Le face à face très attendu entre Éric Zemmour et Raphaël Glucksmann dans « La Grande confrontation » sur LCI a rapidement tourné à l’affrontement idéologique ce mardi soir. Dès les premières minutes, le président de Reconquête a remis au centre du plateau son thème de prédilection, accusant son adversaire d’avoir encouragé ce qu’il qualifie depuis des années de dérive migratoire, source selon lui d’une perte de repères et d’une vulnérabilité civilisationnelle. L’échange s’est tendu lorsqu’il a pointé la présence d’une femme voilée dans le public, qu’il a présentée comme un symbole de la progression d’un islam politique que la gauche aurait laissé prospérer. Cette accusation frontale a immédiatement suscité la réaction indignée de son contradicteur.
Un affrontement direct autour de la vision de la France
Raphaël Glucksmann, visiblement décidé à ne rien laisser passer, a tenté d’opposer une lecture plus institutionnelle et plus sociale de l’identité française. Il a accusé Zemmour de nourrir un imaginaire anxiogène et de vouloir entraîner le pays vers un scénario de confrontation permanente. En retour, Zemmour lui a reproché de défendre davantage Bruxelles, Kiev ou Tbilissi que Paris, ce qui a déclenché un échange au ton presque personnel. C’est alors que Zemmour, appuyant où cela fait mal, lui a lancé : « Vous êtes un patriote géorgien ou ukrainien ? », aucune de réponse de Glucksmann. Chacun a accusé l’autre de trahir l’esprit du pays, Glucksmann parlant d’un « multirécidiviste de la haine », Zemmour répliquant en dénonçant « l’idiot utile de l’islamisation ».
Au fil du débat, les deux visions se sont durcies. L’un a défendu la neutralité républicaine sans remettre en cause la diversité, l’autre a rappelé ce qu’il considère comme une réalité de terrain, celle d’une société déstabilisée par l’absence de frontières et par l’essor d’un islamisme qu’il juge trop souvent minimisé. Malgré les efforts de Glucksmann pour se présenter en rempart démocratique, Zemmour est parvenu à imposer le rythme, souvent en amenant son adversaire à réagir plutôt qu’à exposer sereinement ses solutions. Une dynamique qui a parfois laissé le sentiment que le président de Reconquête maîtrisait davantage les échanges, malgré des séquences d’une grande virulence.
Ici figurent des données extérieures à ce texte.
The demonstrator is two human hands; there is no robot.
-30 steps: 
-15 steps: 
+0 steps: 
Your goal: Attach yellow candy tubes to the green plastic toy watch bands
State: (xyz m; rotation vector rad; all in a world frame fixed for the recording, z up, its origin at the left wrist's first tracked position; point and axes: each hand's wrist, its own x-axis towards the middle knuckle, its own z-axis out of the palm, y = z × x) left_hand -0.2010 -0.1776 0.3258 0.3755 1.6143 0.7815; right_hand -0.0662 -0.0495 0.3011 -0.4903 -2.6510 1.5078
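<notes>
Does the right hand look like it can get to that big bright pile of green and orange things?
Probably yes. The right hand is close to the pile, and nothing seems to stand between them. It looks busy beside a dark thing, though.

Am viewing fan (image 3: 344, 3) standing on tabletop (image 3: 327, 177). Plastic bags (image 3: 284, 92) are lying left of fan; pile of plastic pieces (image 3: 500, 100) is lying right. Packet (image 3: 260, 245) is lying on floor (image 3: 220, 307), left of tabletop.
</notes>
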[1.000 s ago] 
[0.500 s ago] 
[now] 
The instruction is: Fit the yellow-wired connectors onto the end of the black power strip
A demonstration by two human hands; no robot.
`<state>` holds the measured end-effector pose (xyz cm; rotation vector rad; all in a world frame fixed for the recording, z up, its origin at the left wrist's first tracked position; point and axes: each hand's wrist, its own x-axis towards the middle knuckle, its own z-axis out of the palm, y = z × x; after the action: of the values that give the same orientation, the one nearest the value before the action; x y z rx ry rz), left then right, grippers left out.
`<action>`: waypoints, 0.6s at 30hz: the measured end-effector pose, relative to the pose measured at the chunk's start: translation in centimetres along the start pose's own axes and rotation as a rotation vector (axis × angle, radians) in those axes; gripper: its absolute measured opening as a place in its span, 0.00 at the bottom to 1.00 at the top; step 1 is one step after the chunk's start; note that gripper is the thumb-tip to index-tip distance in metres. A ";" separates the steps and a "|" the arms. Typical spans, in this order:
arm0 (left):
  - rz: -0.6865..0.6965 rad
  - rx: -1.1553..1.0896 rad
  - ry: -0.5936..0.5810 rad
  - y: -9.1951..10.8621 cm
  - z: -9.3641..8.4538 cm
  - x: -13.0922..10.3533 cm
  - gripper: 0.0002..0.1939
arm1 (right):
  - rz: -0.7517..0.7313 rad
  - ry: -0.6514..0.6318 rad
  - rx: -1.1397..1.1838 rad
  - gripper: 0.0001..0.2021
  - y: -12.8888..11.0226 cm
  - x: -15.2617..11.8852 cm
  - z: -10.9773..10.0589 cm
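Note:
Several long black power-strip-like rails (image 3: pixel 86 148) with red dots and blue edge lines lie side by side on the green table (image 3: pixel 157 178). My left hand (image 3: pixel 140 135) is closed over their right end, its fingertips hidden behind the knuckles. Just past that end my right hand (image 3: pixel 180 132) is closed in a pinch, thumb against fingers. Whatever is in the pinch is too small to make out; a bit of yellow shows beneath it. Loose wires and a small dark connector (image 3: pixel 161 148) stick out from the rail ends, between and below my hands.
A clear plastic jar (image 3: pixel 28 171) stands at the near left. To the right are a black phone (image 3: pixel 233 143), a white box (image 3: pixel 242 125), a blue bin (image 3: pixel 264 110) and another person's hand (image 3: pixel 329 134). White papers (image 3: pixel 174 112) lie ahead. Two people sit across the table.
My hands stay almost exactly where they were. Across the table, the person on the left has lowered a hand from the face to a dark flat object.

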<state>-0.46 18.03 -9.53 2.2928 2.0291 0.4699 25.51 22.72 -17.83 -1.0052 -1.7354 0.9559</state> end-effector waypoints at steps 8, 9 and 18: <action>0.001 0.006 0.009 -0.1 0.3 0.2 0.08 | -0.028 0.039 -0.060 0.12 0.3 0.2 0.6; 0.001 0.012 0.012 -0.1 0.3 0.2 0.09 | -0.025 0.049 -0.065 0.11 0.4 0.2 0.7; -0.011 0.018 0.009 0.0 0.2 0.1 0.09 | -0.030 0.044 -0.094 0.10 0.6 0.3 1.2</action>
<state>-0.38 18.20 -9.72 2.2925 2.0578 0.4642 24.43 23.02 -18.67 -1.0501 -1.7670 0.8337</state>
Ce duel particulièrement tendu donne un avant goût du climat politique qui accompagnera l’approche de la présidentielle de 2027. Entre une gauche qui tente de se réinventer et une droite identitaire déterminée à imposer son diagnostic, la confrontation de ce mardi soir a surtout montré à quel point les fractures françaises restent profondes et difficilement réconciliables. Subtil ou frontal, le rapport de force se construit désormais en direct, sous les yeux d’un public qui n’a sans doute pas fini d’assister à ce choc de visions.